Trigonometric functions, such as sine and cosine, are fundamental in mathematics. They relate the angles of a triangle to the ratios of its sides in a right-angled triangle. In this exercise, trigonometric functions like \( \sin \alpha \) and \( \cos \beta \) are utilized to form the elements of the given 3x3 matrix.
These functions have specific periodic properties:

• \( \sin \theta \) represents the vertical y-coordinate of a point on the unit circle.
• \( \cos \theta \) represents the horizontal x-coordinate.
• They both take values between -1 and 1.

In this context, the trigonometric functions evaluate the elements based on angles \( \alpha \) and \( \beta \), influencing how we treat these elements when calculating the determinant.

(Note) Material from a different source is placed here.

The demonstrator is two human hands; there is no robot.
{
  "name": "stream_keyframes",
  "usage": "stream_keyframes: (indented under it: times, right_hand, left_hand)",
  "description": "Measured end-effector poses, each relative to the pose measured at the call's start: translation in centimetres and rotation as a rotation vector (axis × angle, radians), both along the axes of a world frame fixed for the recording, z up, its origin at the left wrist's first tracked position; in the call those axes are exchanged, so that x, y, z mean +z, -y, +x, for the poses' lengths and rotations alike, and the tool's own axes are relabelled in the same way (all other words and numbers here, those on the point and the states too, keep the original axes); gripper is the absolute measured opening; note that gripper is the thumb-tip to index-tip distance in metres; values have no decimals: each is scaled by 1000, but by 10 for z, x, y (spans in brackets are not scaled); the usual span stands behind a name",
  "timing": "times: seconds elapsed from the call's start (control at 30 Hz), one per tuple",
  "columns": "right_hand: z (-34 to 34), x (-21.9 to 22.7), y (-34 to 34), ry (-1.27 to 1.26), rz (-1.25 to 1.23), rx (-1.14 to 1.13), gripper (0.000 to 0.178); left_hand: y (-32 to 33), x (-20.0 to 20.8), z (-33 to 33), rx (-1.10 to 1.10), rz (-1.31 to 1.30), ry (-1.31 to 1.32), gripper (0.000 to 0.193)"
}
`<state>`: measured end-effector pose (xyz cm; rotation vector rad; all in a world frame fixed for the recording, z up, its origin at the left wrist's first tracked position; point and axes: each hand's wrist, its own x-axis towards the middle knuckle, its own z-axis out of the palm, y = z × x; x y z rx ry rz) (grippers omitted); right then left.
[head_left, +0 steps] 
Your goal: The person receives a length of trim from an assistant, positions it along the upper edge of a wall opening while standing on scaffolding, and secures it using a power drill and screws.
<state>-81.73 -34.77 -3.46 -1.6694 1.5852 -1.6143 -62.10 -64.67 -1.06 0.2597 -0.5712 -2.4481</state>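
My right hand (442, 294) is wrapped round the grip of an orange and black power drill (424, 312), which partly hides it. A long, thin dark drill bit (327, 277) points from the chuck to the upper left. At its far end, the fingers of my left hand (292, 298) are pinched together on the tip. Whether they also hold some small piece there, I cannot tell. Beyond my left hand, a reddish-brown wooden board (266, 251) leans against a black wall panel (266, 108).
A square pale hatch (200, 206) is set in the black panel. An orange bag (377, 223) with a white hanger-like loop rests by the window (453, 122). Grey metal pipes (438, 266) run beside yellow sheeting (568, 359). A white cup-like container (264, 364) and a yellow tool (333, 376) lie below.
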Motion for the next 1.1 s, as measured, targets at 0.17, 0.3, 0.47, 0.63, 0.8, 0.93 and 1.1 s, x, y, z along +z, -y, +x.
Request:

Interestingly, despite this initial dependence on \( \alpha \) and \( \beta \), after matrix simplification, the trigonometric terms cancel out, showcasing the power of these functions in transforming matrix calculations.

A 3x3 matrix is a square array with three rows and three columns. Each entry in the matrix can be part of complex operations like finding determinants or solving systems of equations.
In this exercise, the matrix is populated with trigonometric function values, appearing as:

• The first row: \( \sin \alpha \cos \beta, \cos \alpha \cos \beta, -\sin \alpha \sin \beta \)
• The second row: \( \sin \alpha \sin \beta, \cos \alpha \sin \beta, \sin \alpha \cos \beta \)
• The third row: \( \cos \alpha, -\sin \alpha, 0 \)

For a 3x3 matrix, the determinant testifies about the volume or scaling factor the matrix imparts to the vectors. Importantly, solving this determinant helps in verifying if the matrix remains dependent on specific variables.
Upon simplification using the determinant formula, it was found that the effects of \( \alpha \) and \( \beta \) vanish, concluding that the matrix's determinant is independent of these angles.

Matrix simplification is a critical process to reduce complexity when working with matrices. It involves using algebraic manipulations and properties like row operations or identity matrices.
In the given problem, matrix simplification starts by applying the formula for determining the determinant of a 3x3 matrix:
For a matrix \( \begin{bmatrix} a & b & c \ d & e & f \ g & h & i \end{bmatrix} \), the determinant is calculated as: \[ a(ei - fh) - b(di - fg) + c(dh - eg) \]
Using this formula on our matrix, trigonometric terms began to interact and cancel out irrelevant parts as derivations progressed. Specifically, steps included grouping similar trigonometric terms and recognizing identities such as \( \sin^2 \theta + \cos^2 \theta = 1 \) which helped simplify the determinant to become independent of \( \alpha \) and \( \beta \).
This simplification highlights how intricately linked trigonometric identities and determinant rules are in producing a neat solution, often much simpler than the original expression suggests.